Smart ships with power systems that can think and repair themselves sound like something out of a futuristic science-fiction novel. But Ganesh Kumar Venayagamoorthy is working to make them a reality for the U.S. Navy.
Funded through a three-year, $405,000 grant from the Office of Naval Research (ONR), Venayagamoorthy is developing an intelligent all-electric ship power system.
“The all-electric ship power system is not new,” explains Venayagamoorthy, associate professor of electrical and computer engineering and the director of UMR’s Real-Time Power and Intelligent Systems (RTPIS) Laboratory.
“We’ll be trying to equip the shipboard’s power system with intelligence and self-healing capabilities. During ‘fight and hurt operations,’ we want the shipboard power system’s control and reconfiguration to be autonomous and fast to maximize survivability and operability of the ship.”

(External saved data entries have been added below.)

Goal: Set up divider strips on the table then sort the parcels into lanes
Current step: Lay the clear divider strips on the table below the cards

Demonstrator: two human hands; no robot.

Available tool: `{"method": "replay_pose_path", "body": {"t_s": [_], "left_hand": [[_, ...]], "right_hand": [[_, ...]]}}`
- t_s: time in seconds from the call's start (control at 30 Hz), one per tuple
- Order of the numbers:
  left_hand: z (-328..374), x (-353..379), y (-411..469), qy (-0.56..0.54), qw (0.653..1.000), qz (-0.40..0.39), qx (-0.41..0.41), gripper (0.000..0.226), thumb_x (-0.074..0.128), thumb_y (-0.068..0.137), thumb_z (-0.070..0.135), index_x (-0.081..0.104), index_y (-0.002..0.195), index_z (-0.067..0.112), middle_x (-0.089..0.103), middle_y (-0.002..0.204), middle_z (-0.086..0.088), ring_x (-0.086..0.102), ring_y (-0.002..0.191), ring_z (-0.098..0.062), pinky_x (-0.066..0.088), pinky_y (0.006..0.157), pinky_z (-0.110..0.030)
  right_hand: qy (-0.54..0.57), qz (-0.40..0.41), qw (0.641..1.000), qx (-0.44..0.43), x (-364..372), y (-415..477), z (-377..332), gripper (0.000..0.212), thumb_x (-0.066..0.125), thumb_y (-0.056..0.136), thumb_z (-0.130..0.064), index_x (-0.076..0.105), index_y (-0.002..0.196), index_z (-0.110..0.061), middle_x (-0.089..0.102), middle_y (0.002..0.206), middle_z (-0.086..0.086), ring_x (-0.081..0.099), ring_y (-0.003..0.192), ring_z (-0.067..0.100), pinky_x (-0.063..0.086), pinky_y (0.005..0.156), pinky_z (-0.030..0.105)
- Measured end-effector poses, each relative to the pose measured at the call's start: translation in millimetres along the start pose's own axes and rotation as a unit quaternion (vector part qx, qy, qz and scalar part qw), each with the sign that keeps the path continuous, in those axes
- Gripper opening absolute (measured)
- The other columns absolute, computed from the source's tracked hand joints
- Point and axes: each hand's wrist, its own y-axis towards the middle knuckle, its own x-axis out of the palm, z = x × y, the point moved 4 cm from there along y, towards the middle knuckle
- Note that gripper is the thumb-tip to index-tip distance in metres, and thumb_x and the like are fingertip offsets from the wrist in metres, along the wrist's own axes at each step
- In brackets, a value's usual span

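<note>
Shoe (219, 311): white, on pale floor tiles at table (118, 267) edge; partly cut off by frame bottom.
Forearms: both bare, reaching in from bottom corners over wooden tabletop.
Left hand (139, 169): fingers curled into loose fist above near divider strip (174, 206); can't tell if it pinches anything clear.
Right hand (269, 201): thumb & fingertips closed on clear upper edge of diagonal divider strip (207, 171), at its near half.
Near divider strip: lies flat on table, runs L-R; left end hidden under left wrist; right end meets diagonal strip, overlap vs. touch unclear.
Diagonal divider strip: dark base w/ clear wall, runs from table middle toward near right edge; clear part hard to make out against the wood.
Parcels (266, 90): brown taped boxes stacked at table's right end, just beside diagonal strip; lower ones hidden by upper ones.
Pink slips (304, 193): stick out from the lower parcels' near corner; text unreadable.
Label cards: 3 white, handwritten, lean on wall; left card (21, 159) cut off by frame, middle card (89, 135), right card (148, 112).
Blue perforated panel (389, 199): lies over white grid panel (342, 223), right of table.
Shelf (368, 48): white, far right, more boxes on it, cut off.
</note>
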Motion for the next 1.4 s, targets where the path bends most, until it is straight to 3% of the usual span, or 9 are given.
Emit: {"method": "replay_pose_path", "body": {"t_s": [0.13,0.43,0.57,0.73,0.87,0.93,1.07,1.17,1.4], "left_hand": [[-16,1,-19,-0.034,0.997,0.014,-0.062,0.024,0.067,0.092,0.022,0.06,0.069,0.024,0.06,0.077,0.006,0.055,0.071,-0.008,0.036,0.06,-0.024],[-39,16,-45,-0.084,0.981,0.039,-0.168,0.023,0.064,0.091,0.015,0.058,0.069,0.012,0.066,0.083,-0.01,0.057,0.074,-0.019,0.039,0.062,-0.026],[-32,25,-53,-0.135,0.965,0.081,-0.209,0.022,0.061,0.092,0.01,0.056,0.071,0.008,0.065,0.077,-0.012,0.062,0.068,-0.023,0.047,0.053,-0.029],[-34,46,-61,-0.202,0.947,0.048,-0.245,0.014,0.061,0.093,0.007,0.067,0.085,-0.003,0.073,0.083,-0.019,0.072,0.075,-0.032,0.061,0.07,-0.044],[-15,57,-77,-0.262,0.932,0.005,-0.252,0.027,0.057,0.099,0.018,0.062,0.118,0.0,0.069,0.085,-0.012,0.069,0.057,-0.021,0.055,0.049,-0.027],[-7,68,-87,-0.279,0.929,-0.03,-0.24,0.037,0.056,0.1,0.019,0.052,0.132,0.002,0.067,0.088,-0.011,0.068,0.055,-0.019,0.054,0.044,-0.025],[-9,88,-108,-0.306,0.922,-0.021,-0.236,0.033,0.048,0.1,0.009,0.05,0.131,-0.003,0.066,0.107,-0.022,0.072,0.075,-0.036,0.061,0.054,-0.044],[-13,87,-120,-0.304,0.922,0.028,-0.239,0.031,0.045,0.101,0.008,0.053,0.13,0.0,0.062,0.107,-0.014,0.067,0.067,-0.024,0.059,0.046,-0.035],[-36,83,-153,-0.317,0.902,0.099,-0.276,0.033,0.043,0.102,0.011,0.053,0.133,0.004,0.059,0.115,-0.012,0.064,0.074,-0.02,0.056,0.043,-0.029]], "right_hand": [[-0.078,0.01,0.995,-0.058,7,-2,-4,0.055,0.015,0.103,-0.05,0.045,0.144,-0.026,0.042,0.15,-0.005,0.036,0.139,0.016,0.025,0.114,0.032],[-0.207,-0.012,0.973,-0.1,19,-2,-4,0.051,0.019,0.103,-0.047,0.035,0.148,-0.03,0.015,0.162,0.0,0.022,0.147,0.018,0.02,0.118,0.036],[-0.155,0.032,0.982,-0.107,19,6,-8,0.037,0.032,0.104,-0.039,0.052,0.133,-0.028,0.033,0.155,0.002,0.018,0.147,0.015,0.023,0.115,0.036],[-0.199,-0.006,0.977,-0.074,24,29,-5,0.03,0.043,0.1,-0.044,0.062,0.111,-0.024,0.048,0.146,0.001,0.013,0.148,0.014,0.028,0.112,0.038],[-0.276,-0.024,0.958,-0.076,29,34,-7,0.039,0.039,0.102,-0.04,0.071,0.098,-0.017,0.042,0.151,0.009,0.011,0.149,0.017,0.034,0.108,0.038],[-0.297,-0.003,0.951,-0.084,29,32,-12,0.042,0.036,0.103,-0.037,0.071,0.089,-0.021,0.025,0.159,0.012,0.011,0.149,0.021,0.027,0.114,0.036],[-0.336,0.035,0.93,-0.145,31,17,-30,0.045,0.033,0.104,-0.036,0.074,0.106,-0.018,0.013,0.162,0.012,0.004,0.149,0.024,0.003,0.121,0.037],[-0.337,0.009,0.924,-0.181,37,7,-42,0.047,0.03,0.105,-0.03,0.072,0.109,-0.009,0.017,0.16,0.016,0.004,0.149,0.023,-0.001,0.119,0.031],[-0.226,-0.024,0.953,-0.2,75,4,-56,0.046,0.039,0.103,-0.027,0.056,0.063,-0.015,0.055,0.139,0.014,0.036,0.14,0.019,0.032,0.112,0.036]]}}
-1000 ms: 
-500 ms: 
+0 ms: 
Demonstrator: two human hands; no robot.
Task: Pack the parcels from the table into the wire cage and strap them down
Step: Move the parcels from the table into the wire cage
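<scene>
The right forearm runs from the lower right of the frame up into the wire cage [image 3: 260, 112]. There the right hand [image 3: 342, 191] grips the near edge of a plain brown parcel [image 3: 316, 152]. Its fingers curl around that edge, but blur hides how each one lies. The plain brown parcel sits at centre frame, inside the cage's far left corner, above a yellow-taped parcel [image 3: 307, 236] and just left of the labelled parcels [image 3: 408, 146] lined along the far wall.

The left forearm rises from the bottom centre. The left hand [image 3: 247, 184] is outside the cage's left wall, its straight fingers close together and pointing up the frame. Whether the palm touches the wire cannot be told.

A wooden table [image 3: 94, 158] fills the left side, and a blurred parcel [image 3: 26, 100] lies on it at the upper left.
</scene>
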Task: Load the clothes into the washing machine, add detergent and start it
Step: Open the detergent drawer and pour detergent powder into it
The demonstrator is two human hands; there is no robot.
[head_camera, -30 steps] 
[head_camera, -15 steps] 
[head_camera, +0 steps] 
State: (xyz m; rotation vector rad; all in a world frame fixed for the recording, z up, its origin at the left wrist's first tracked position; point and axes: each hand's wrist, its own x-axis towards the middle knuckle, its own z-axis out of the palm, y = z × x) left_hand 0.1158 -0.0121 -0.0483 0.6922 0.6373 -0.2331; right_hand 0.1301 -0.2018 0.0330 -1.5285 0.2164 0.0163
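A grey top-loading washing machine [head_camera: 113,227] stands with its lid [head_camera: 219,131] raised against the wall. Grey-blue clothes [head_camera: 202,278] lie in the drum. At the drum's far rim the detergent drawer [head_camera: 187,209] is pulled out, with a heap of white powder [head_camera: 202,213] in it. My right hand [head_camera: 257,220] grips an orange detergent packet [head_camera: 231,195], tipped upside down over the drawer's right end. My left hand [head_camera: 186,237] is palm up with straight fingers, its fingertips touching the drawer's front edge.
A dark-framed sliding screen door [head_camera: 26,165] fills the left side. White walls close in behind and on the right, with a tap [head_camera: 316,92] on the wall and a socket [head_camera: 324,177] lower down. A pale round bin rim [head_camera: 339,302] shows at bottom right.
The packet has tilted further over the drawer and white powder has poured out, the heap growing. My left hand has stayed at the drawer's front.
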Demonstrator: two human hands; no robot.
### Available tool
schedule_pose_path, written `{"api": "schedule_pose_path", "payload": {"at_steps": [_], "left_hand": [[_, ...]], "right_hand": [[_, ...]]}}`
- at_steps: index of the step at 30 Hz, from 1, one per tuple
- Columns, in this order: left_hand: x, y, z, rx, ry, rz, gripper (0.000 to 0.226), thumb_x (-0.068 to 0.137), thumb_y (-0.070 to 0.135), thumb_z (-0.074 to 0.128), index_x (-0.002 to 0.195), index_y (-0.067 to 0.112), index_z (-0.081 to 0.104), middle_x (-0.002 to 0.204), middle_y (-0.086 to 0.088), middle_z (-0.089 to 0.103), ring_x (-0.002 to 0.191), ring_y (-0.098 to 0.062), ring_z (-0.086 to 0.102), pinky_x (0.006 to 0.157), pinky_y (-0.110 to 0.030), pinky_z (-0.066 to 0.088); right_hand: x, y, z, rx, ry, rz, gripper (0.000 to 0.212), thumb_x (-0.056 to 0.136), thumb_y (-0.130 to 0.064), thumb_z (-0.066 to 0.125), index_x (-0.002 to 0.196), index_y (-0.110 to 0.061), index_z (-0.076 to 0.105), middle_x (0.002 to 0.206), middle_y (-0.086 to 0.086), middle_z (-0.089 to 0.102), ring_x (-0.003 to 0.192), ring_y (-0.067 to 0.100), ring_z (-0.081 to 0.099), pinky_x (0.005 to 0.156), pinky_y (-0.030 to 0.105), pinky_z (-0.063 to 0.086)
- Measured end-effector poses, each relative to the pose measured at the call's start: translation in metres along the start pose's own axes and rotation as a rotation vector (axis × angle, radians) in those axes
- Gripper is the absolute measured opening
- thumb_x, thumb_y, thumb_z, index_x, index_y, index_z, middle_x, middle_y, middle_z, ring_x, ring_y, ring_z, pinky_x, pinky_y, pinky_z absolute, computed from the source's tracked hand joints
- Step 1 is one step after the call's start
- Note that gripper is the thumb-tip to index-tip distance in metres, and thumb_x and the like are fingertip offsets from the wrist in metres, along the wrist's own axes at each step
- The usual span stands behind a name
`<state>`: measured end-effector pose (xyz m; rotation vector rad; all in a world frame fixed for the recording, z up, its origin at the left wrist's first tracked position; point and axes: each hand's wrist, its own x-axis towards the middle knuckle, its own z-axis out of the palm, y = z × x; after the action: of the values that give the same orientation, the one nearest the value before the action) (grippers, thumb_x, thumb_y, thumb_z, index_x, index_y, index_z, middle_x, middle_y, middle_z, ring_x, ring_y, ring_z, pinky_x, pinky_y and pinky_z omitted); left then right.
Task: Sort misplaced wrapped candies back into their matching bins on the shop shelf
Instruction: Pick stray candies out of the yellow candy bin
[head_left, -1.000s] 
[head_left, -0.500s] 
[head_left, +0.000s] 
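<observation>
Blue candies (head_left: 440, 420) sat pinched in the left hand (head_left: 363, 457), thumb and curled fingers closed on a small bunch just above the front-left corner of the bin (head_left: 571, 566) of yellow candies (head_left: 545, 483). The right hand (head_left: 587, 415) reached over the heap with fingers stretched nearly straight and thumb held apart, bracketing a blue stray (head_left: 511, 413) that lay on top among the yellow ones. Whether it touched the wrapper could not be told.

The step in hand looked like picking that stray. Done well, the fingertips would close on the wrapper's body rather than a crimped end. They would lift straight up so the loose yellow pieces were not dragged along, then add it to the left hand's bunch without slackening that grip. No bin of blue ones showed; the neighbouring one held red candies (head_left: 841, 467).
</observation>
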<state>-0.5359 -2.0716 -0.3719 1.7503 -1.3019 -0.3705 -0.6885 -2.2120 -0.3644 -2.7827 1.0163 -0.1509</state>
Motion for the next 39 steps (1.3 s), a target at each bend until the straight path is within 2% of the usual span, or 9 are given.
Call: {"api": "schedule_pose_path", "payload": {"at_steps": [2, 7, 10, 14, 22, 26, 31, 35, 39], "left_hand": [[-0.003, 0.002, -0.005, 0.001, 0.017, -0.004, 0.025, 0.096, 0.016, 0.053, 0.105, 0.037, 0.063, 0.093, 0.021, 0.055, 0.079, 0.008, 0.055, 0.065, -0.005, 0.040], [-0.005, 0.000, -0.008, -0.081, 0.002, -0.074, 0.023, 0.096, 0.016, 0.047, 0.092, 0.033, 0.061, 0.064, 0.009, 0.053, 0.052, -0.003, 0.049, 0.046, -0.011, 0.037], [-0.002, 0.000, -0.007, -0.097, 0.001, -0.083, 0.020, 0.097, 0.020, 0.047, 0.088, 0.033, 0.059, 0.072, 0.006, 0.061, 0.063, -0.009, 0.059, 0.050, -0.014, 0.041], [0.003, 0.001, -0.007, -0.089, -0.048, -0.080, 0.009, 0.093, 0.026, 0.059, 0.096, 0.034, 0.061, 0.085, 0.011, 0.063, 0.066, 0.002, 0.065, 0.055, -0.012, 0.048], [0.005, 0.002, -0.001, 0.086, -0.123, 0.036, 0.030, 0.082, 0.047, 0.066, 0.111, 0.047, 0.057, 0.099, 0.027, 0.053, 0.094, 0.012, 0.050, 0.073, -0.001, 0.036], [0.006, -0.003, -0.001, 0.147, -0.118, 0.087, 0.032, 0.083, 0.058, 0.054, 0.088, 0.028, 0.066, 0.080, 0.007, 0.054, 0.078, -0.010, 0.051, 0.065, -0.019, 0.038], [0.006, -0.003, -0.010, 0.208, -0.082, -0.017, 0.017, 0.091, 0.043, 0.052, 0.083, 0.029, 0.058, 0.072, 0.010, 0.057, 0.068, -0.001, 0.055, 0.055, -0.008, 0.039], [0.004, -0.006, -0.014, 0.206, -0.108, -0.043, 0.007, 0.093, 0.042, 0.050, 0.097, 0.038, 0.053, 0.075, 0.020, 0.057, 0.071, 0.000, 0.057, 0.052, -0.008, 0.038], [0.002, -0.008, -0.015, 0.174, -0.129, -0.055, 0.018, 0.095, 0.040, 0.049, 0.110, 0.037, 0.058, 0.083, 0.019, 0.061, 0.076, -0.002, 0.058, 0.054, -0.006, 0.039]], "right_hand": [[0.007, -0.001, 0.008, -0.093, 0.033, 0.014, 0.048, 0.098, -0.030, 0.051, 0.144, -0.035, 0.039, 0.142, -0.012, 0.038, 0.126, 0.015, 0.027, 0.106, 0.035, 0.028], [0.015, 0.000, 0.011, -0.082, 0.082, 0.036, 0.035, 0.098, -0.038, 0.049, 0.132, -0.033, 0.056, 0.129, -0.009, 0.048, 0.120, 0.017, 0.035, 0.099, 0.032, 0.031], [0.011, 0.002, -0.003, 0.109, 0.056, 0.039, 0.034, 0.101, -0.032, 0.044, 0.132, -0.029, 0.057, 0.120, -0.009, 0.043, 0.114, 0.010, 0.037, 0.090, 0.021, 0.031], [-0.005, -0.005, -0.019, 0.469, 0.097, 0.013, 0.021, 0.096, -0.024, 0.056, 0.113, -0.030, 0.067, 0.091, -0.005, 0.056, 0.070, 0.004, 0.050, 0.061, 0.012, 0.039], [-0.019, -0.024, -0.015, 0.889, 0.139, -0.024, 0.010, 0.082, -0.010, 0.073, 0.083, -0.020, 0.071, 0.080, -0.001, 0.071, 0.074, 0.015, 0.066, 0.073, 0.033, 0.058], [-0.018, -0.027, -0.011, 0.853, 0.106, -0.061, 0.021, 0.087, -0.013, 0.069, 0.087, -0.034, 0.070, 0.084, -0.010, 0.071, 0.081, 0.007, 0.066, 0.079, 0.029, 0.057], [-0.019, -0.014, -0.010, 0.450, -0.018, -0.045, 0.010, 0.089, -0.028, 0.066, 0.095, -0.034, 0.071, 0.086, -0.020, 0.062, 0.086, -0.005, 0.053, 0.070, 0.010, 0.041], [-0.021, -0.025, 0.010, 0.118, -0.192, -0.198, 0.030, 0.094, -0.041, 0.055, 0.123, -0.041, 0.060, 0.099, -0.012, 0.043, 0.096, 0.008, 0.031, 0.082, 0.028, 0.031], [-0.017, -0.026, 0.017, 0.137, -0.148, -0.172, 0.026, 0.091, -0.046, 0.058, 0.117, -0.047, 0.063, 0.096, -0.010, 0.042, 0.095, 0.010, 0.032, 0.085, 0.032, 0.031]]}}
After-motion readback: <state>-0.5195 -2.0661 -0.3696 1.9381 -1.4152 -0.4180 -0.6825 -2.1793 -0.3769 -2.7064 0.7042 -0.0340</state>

Venayagamoorthy says his research on the all-electric ship power system could be applied to intelligent, land-based power microgrid systems, which may one day help shoulder the nation’s growing need for electricity. Microgrid systems – clusters of small, distributed sources of energy that serve a group of buildings or a neighborhood – are a new approach to power generation that could provide reliable power without overburdening the nation’s aging transmission lines and stressed grid.
“Microgrids are envisioned to be part and parcel of the future intelligent power grid,” Venayagamoorthy explains. “Like the shipboard power system, microgrids will require intelligent multi-agents that are based on artificial immune system, swarm intelligence and brain-like intelligence – concepts based on the ideas of approximate dynamic programming (a method of solving multi-stage problems) and reinforcement learning – to maximize reliability.”
Venayagamoorthy, one of 33 recipients nationwide who received the 2007 ONR’s Young Investigator Award, received an additional $350,000 from ONR’s Defense University Research Instrumentation Program (DURIP), for a total of $755,000 from ONR. The DURIP funds, and a portion of the ONR YIP award, will be used to enhance the real-time simulation and hardware-in-the-loop capabilities of RTPIS lab.